# [Task]
Start at the line below containing "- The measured" and stop at the line containing "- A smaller". Repeat every line of that stretch exactly, and nothing outside it.

# [Data for review]
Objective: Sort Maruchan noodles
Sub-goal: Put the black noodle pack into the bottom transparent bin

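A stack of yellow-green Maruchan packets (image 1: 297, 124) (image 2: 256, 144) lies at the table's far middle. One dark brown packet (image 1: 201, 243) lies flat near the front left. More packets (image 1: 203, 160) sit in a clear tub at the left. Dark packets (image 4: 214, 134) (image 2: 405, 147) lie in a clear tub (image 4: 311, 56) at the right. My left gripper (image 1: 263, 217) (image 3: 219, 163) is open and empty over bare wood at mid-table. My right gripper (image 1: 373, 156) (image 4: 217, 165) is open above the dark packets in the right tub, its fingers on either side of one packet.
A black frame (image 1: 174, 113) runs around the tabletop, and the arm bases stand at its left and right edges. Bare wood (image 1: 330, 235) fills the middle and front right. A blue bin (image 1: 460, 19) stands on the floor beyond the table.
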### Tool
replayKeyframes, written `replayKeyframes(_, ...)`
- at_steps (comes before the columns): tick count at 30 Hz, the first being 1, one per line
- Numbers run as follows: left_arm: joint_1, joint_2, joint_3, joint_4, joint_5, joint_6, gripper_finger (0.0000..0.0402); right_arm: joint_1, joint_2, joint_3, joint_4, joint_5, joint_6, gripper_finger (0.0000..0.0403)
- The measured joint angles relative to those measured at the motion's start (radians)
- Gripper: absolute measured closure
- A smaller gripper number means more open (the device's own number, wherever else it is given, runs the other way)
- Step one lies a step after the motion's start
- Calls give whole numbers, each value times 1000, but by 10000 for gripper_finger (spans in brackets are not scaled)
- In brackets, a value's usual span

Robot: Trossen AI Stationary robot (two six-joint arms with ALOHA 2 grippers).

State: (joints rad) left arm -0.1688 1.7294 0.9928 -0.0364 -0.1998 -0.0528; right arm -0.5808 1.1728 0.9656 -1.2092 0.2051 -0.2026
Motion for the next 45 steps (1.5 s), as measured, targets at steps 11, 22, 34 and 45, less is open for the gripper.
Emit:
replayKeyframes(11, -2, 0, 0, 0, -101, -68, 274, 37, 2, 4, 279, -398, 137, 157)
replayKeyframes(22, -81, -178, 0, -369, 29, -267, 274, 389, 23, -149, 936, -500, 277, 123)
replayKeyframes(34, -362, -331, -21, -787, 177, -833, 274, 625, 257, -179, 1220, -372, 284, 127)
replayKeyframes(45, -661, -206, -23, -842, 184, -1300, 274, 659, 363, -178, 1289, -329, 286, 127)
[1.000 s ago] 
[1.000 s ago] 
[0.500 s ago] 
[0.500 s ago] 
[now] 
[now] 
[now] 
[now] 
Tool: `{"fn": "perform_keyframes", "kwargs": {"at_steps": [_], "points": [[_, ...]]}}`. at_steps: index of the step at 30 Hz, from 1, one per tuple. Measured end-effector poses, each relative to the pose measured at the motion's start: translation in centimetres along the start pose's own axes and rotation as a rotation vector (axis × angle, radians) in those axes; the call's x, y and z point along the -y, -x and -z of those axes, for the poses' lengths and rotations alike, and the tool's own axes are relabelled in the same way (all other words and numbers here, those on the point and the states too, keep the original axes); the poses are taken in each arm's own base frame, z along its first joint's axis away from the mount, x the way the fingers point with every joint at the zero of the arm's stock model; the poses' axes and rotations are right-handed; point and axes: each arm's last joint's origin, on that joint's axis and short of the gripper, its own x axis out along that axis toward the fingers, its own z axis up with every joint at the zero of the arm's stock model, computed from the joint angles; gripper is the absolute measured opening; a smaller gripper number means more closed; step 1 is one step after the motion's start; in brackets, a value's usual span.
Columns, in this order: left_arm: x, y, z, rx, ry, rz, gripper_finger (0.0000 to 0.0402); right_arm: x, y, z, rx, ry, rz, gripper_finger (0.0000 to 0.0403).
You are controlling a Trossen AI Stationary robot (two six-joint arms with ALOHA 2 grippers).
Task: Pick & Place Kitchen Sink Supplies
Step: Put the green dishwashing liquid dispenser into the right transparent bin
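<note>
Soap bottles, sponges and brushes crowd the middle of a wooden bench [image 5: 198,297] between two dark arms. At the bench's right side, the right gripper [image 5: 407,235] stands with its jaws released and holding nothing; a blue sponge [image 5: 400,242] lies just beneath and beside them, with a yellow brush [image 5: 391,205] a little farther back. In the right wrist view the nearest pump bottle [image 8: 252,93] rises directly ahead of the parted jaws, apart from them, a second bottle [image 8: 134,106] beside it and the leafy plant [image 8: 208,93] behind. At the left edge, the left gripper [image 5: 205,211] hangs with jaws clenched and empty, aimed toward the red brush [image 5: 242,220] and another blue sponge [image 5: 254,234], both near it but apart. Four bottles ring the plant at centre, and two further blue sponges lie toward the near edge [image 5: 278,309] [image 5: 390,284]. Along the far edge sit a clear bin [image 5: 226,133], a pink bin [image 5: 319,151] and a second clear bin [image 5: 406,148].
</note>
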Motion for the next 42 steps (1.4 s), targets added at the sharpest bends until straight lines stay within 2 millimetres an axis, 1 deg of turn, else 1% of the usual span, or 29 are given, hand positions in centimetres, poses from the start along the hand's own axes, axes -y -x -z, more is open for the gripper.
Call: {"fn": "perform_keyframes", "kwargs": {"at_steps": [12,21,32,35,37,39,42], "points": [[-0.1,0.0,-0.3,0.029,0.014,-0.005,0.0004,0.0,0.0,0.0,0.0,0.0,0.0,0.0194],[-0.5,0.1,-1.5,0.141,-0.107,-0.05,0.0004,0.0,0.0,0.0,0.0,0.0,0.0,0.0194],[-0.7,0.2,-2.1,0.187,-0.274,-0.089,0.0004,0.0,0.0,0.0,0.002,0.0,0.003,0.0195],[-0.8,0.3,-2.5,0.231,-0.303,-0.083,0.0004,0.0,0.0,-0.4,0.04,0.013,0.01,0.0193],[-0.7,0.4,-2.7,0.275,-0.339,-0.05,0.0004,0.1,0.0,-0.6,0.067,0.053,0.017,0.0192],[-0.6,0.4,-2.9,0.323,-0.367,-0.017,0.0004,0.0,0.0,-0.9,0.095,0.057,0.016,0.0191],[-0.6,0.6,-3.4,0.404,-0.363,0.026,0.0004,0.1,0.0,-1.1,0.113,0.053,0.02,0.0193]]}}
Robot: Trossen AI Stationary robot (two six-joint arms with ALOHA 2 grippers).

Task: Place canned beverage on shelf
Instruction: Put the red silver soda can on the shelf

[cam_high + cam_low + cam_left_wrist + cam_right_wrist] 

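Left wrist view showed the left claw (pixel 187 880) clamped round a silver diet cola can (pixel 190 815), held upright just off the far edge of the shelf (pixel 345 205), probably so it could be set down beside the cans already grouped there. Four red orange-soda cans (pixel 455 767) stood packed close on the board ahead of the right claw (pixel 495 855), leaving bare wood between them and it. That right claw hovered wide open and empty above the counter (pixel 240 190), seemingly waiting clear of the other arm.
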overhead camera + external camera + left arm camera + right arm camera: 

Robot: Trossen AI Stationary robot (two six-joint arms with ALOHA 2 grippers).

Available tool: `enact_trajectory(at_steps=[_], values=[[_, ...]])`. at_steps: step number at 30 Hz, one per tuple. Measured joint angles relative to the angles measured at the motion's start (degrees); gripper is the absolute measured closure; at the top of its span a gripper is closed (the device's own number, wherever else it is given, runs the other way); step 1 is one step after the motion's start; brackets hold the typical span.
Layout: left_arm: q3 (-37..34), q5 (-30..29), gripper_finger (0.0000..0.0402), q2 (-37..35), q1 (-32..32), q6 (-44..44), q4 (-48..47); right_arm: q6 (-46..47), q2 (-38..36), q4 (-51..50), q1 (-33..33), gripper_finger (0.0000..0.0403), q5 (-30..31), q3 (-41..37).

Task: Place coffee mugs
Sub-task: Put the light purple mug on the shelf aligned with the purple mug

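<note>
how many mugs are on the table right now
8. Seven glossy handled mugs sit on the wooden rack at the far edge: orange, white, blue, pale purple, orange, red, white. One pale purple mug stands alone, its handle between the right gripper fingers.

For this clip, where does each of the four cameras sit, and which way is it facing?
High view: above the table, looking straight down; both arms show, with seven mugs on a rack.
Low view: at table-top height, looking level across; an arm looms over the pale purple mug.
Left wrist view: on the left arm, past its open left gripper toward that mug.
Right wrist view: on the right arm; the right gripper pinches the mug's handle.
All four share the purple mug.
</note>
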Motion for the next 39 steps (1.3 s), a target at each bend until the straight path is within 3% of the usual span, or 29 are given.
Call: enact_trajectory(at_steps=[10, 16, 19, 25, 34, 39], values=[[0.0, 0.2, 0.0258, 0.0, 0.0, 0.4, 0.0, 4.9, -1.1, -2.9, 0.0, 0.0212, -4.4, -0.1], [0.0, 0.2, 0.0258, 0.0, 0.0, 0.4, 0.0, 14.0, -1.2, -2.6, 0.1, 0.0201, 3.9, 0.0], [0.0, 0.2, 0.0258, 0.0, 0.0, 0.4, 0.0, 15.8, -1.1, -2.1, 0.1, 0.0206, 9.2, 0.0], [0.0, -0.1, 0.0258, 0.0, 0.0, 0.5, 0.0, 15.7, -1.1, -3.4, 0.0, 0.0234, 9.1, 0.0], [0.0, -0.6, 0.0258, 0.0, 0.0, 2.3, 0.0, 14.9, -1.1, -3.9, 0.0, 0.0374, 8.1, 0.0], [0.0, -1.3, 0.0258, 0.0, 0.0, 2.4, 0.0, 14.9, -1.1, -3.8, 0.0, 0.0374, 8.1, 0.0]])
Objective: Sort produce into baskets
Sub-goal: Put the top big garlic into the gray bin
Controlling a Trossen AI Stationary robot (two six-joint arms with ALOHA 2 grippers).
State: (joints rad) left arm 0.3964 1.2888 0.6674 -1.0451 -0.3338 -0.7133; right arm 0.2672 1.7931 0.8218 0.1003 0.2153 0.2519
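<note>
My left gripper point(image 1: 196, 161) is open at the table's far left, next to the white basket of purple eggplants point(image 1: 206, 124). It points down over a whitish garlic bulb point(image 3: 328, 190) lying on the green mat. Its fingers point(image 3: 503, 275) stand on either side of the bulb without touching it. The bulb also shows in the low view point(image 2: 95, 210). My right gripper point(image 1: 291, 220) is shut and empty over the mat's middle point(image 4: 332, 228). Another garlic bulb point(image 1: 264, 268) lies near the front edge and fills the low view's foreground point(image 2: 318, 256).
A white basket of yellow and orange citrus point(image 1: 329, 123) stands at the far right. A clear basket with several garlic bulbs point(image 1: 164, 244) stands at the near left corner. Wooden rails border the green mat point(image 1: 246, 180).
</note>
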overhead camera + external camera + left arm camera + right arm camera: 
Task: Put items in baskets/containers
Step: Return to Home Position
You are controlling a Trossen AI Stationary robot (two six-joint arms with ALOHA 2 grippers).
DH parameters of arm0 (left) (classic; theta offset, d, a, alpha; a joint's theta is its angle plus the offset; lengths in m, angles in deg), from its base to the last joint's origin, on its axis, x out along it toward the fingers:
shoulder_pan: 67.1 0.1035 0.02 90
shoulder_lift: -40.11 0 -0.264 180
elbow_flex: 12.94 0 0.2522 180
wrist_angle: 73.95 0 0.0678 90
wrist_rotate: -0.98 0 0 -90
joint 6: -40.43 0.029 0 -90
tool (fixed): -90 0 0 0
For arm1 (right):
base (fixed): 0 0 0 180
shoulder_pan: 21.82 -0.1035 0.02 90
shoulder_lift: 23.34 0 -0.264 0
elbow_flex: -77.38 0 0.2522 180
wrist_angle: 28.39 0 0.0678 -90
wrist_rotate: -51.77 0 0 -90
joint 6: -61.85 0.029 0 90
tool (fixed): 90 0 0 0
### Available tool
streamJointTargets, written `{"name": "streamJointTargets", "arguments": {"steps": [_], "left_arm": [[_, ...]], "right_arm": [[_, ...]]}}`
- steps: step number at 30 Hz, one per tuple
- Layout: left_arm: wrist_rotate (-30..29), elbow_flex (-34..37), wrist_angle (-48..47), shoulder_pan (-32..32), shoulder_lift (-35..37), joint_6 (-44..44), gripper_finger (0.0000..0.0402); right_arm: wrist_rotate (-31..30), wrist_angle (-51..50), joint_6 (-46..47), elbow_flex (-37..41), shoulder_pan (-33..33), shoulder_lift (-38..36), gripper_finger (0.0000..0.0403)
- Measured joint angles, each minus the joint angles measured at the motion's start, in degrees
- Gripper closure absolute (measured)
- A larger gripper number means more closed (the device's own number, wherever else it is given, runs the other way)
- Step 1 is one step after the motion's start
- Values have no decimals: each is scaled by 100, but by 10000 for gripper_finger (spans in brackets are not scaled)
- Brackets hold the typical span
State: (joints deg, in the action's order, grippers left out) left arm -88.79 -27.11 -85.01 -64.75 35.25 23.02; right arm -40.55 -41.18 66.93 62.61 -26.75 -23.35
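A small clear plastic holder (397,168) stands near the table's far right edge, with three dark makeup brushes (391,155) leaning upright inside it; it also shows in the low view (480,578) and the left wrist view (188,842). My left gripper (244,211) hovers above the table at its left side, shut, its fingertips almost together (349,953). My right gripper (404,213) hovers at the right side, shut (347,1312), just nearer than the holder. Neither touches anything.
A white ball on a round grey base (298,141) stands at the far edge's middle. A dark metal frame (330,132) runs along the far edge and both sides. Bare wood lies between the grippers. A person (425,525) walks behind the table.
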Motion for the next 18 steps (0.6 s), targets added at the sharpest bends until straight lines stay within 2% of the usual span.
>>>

# [Output for this task]
- The measured joint angles relative to those measured at the motion's start (radians)
- Gripper: absolute measured closure
- A smaller gripper number means more open (the device's own number, wherever else it is given, runs the other way)

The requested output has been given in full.